Only the lines below, from the one with "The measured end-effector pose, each" through the one with "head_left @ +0", are to be written out, exactly.

----

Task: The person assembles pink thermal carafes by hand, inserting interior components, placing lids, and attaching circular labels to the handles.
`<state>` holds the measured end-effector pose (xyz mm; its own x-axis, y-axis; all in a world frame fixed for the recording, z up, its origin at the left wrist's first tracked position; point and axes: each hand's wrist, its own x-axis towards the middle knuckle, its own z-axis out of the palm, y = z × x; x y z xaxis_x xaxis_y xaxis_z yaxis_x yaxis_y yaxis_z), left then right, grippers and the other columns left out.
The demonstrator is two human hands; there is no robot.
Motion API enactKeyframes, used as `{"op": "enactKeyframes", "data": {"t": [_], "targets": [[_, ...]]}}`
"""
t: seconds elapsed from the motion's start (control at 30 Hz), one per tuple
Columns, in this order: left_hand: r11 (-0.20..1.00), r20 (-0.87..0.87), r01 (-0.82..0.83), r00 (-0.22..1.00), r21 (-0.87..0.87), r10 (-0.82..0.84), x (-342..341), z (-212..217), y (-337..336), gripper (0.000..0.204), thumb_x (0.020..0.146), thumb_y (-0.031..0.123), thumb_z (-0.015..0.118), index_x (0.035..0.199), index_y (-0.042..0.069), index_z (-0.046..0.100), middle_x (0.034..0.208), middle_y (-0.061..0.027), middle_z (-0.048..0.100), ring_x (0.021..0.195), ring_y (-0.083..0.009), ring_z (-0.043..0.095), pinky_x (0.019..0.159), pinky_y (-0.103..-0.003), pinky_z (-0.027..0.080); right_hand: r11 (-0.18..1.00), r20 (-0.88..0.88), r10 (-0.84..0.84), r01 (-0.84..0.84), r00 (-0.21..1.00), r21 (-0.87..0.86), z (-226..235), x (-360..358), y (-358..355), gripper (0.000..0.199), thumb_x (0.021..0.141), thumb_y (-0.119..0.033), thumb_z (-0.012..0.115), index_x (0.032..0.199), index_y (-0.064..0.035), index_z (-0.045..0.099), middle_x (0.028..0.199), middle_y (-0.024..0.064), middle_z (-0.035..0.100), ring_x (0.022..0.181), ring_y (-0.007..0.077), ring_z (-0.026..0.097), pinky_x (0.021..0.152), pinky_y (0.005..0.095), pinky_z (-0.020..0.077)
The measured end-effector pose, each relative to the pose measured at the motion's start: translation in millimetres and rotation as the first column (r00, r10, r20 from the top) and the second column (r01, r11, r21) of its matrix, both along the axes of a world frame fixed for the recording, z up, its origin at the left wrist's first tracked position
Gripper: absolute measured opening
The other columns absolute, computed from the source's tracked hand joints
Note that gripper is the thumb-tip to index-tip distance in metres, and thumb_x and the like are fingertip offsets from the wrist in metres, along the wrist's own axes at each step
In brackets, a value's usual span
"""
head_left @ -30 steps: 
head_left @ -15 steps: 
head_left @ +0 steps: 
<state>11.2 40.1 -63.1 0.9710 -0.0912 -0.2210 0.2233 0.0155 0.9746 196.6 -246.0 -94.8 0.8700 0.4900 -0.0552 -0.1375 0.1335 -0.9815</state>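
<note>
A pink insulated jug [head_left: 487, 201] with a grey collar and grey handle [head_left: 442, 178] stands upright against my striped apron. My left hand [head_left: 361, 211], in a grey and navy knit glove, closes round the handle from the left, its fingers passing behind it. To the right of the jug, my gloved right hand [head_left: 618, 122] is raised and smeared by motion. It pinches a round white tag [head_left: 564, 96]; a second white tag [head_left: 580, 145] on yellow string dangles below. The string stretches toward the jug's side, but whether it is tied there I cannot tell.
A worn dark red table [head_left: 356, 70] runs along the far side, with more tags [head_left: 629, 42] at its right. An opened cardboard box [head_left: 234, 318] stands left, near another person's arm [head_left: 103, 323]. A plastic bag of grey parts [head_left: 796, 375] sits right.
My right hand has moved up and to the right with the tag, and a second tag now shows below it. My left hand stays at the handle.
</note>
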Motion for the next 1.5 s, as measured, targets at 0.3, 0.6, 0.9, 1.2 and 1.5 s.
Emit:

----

Answer space —
The measured end-effector pose, each relative to the pose measured at the motion's start: translation in millimetres and rotation as the first column (r00, r10, r20 from the top) and the second column (r01, r11, r21) of its matrix, both along the axes of a world frame fixed for the recording, z up, its origin at the left wrist's first tracked position
Gripper: absolute measured opening
The other columns absolute, computed from the source's tracked hand joints
Note that gripper is the thumb-tip to index-tip distance in metres, and thumb_x and the like are fingertip offsets from the wrist in metres, along the wrist's own axes at each step
In brackets, a value's usual span
"""
head_left @ -30 steps: 
head_left @ -15 steps: 
head_left @ +0 steps: 

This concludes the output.